Remember, Hashimoto’s is not a thyroid disease but an immune disorder and it is the immune system that must be addressed (even though thyroid replacement hormones may be warranted if enough thyroid tissue has been destroyed). In order to successfully modulate Hashimoto’s and prevent future autoimmune diseases and enjoy a better quality of life, a basic understanding of the immune system is the first step. Another very important factor, therefore, in managing someone with Hashimoto’s disease is to evaluate as to whether they are what’s known as TH-1 dominant or TH-2 dominant. If Hashimoto’s has been triggered by active infection, remove the antigen that supports the TH dominant pathway differently or focus on restoring the immune barrier of the gut and the brain. Because the lining of the digestive tract is an important immune barrier, poor gut health is a significant factor in triggering autoimmune diseases such as Hashimoto’s, as well as functional hypothyroidism.
The thyroid-gut connection
One of the first things to go in a poor digestive environment is the balance of healthy gut flora in the intestines, and 20% of healthy thyroid activity depends on healthy gut bacteria. Poor digestive function depletes the body of nutrients that support thyroid health, particularly zinc, tyrosine and selenium, and vitamins A and D. Also common, faulty digestion is believed to be a leading cause of autoimmune disorders, including Hashimoto’s, since at least 60% of the immune system is located in the digestive tract.

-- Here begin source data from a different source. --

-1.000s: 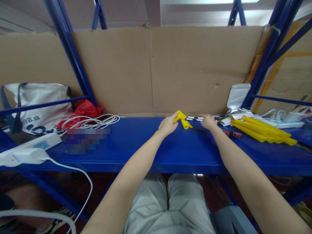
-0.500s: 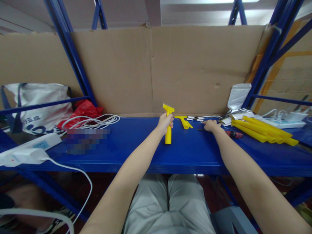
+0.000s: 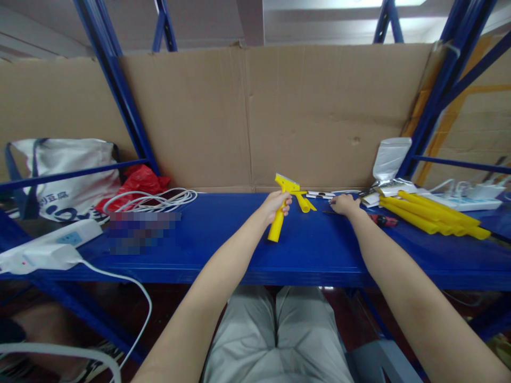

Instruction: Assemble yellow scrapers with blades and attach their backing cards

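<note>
My left hand (image 3: 276, 205) is closed round the handle of a yellow scraper (image 3: 280, 211), held nearly upright and tilted right, its blade end at the top, above the blue shelf (image 3: 223, 242). A second yellow scraper (image 3: 304, 201) lies flat just behind it. My right hand (image 3: 344, 204) rests on the shelf with its fingers curled over a thin dark tool (image 3: 328, 213); what it grips is hard to make out. A red-handled screwdriver (image 3: 381, 219) lies right beside that wrist.
A pile of yellow handles (image 3: 431, 218) lies to the right, with small white packets (image 3: 385, 187) and a white power strip (image 3: 471, 202) behind. On the left are coiled white cable (image 3: 151, 199), a red bag (image 3: 138, 181), a white tote bag (image 3: 67, 170) and another power strip (image 3: 48, 247). Cardboard (image 3: 255, 117) backs the shelf.
My left hand lifted one yellow scraper off the shelf, stood it up, then tilted it to the right. My right hand slid slightly toward me and stays on the shelf.
</note>
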Action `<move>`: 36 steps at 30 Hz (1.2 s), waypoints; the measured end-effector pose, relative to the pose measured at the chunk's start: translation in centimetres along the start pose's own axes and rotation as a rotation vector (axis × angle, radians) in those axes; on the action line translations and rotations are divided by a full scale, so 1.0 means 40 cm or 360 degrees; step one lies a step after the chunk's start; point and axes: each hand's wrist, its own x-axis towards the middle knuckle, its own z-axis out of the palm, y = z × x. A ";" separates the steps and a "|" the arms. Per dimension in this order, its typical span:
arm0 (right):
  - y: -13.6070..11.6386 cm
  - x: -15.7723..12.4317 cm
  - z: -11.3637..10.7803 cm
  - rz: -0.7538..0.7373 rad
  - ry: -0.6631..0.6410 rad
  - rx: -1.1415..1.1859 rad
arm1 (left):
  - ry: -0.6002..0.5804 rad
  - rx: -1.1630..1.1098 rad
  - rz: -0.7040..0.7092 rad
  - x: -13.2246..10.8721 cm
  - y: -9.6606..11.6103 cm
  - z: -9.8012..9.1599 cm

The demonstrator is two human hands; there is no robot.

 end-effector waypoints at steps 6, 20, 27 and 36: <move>-0.029 -0.011 -0.012 -0.0107 0.0020 -0.0023 | -0.0111 0.0040 -0.0041 -0.001 -0.005 -0.002; -0.053 0.008 0.001 -0.0240 -0.0030 -0.0142 | -0.0120 0.0099 -0.0159 0.012 -0.014 -0.008; -0.053 0.000 -0.004 -0.0247 -0.0027 -0.0074 | -0.0219 0.0166 -0.0267 0.016 -0.023 -0.012; -0.109 -0.046 -0.055 -0.0525 0.0069 0.1681 | -0.0229 0.0141 -0.0247 0.025 -0.029 -0.019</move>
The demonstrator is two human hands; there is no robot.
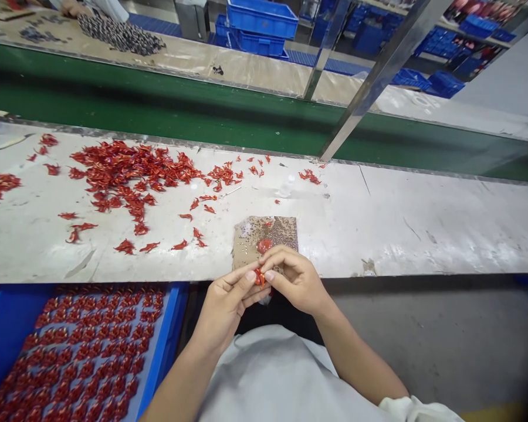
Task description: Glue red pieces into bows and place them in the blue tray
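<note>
A blue tray (172,334) sits at the lower left of the frame, just below the near edge of the bench, and runs out of view. It holds red pointed pieces (83,357) laid in close, regular rows. Blue plastic crates (261,17) are stacked at upper centre beyond the far bench, and further blue crates (444,84) stand at upper right; their contents cannot be made out.

One small red piece (259,278), glossy and pointed, is at lower centre, above the near bench edge. Its material cannot be determined at this resolution. It is pinched between the fingertips of the left hand (226,309) and those of the right hand (296,279). Both hands are partly closed, with the fingers curled and the knuckles close together.

Directly behind the hands, a speckled brown square mat (264,234) lies on the white-topped bench (400,234), with a rounded red blob (264,246) on it. A loose heap of red pieces (132,176) covers the left half of the bench, with strays scattered toward the mat.

A green belt (158,99) runs behind the bench. On the far bench at upper left is a pile of dark-and-white strips (121,34), with a co-worker's hand (73,7) at the top edge of the frame, near that pile.
</note>
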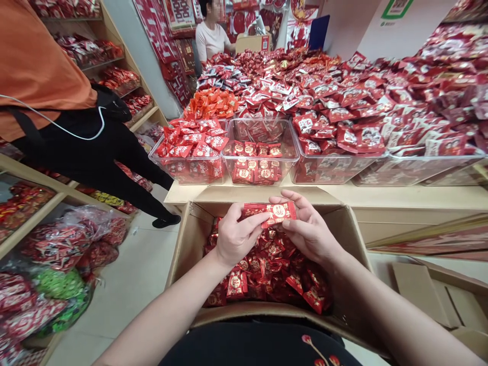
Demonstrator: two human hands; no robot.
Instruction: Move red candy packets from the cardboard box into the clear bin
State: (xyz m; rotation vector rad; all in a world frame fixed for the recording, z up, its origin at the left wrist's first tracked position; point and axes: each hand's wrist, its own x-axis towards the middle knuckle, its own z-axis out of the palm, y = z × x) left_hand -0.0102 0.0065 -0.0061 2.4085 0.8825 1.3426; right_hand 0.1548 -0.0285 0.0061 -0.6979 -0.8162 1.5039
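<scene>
Above an open cardboard box, my left hand pinches a short row of red and gold wrapped candies at its left end. My right hand closes round the right end of the same candies, with thumb below and fingers behind. Loose red wrapped candies fill the cardboard box beneath my wrists. Just beyond it, a clear plastic bin is partly filled with similar candies stacked in rows. What lies behind my fingers is hidden.
Other clear bins heaped with red packets line the counter. A person in an orange top stands at left, by shelves and bagged sweets. Another person is behind the counter. Flattened cardboard lies at right.
</scene>
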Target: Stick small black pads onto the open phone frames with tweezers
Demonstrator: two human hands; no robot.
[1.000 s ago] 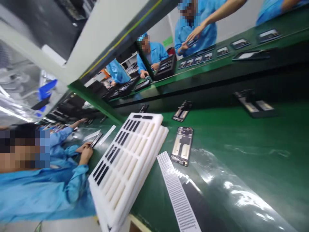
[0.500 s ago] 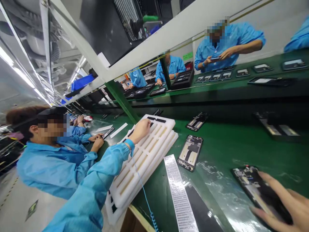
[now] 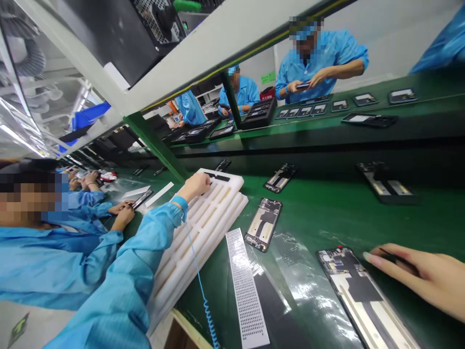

Adrenal stress and hypothyroidism
Low thyroid function is almost always secondary to some other condition, often adrenal stress. Chronic adrenal stress does the following:
• Affects communication between the brain and the hormone glands
• Hypothalamus and pituitary gland direct hormone production, including that of the thyroid. When the hypothalamus and pituitary weaken due to chronic adrenal stress, they are not able to communicate well with the thyroid gland.
• Increases thyroid binding protein activity so that thyroid hormones cannot get into the cells to do their job.
• Hampers the conversion of T4 to active forms of T3 that the body can use.
•Stymies the detoxification pathways through which unnecessary thyroid hormones exit the body, leading to thyroid hormone resistance.
• Causes cells to lose sensitivity to thyroid hormones.
• Weakens the immune barriers of the digestive tract, lungs and brain; weakens the immune system; and promotes poor immune regulation.
These factors increase the risk of triggering Hashimoto’s or exacerbating it.